According to a classical theorem of F. and M. Riesz, the values in the open unit disc of an analytic function f (z) of the Hardy class Hp are uniquely determined by the boundary values on a subset E of positive linear measure of the circumference. Patil's formula gives these values explicitly, and Cauchy's formula is the special case where the subset E reduces to the circumference itself. More recently Patil has extended his formula to functions of several complex variables on a poly disc. Patil has obtained these results by functional analysis, using operators and Toeplitz matrices. In the case of one complex variable, an elementary proof is possible, in fact it is at once suggested by the classical devices of Phragmen-Lindelöf, at least in the case where the subset in question consists of a finite sum of arcs. A simple way of passing from this special case to the general case has been given by Steve Wainger. The applications of these methods, and of the related methods of Albert Baernstein, are far-reaching.

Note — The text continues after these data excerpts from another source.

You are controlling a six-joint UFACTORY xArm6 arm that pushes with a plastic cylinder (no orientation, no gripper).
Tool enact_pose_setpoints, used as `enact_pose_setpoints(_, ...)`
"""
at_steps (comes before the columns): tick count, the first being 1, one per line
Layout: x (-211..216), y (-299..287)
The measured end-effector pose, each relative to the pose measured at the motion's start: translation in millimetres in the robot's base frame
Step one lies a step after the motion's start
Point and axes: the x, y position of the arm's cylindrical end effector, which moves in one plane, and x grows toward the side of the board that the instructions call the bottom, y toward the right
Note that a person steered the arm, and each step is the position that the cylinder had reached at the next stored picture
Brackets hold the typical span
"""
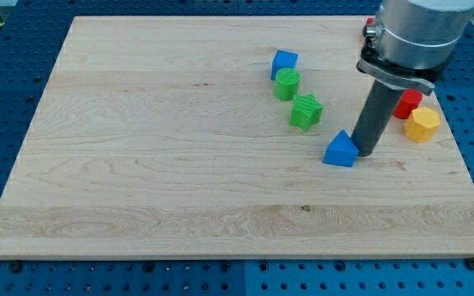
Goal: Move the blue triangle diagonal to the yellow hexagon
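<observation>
The blue triangle lies on the wooden board, right of centre. My tip touches its right side. The yellow hexagon sits near the board's right edge, up and to the right of the triangle, with the rod between them. The arm's body hides the board's top right corner.
A red block sits just above the yellow hexagon, partly behind the rod. A green star is up and left of the triangle, with a green cylinder and a blue cube above it.
</observation>
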Motion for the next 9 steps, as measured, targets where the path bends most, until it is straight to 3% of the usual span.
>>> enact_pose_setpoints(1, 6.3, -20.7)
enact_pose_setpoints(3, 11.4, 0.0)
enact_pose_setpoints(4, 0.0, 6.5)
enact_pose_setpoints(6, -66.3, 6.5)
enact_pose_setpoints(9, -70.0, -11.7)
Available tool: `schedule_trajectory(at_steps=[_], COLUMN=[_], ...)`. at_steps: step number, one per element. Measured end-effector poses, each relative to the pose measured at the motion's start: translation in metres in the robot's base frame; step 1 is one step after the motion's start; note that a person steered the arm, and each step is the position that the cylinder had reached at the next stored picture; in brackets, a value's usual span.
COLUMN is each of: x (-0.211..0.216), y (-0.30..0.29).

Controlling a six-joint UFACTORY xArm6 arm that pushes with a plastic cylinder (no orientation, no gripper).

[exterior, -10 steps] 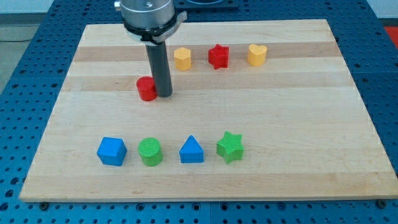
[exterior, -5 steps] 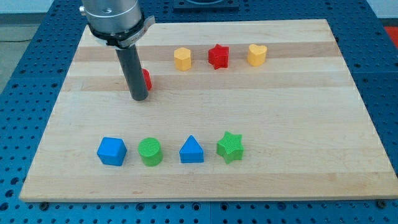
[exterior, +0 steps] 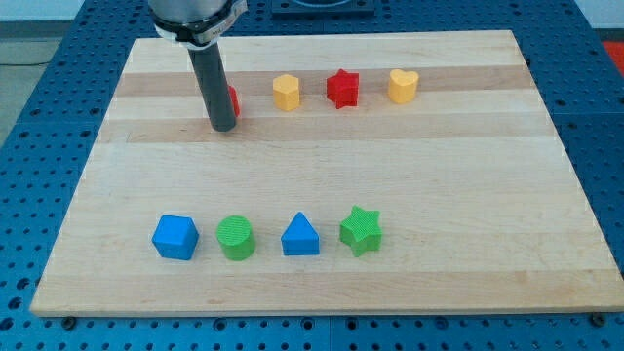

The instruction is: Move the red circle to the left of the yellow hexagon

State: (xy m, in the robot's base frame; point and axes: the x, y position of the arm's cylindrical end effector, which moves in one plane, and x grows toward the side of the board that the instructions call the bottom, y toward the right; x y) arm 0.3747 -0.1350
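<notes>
A wooden tabletop (exterior: 439, 175) carries two rows of small blocks. Near the far edge, toward the far-left corner, a dark rod comes down from above; my tip (exterior: 223, 127) rests on the wood. There is no claw on this arm, so nothing opens or clamps.

The red circle (exterior: 232, 99) is mostly hidden behind the rod, only a sliver showing on the rod's right side, slightly farther toward the far edge than my tip and apparently touching the rod.

The yellow hexagon (exterior: 286, 92) sits just to the right of the red circle, with a small gap between them. The circle already looks close to its place; any further push would run rightward and slightly away, toward the hexagon.
</notes>
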Motion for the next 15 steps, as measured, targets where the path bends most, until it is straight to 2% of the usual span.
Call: schedule_trajectory(at_steps=[4, 7, 15], x=[-0.014, -0.014, -0.017], y=[0.001, -0.059, -0.018])
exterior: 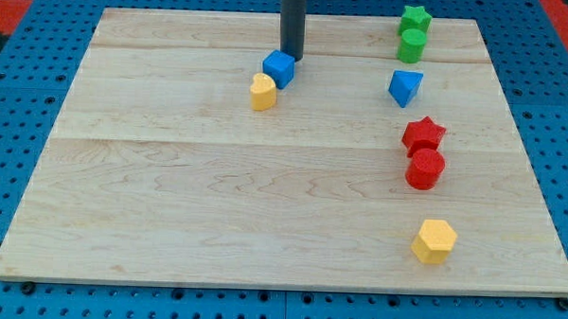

One naturally thinks of the Goldbach problem: the Hardy-Little-wood attack amounts to estimating at the origin the nth derivative of a polynomial of degree 2n, which is well-behaved on most of the unit circumference (on the ‘major arcs’). However I shall limit myself to the case in which E reduces to a single arc. The formula in this case was almost obtained by Paley-Wiener. It provides, among other things, an automatic method of analytic continuation, of the same power as the Lindelöf method of summation of a divergent series.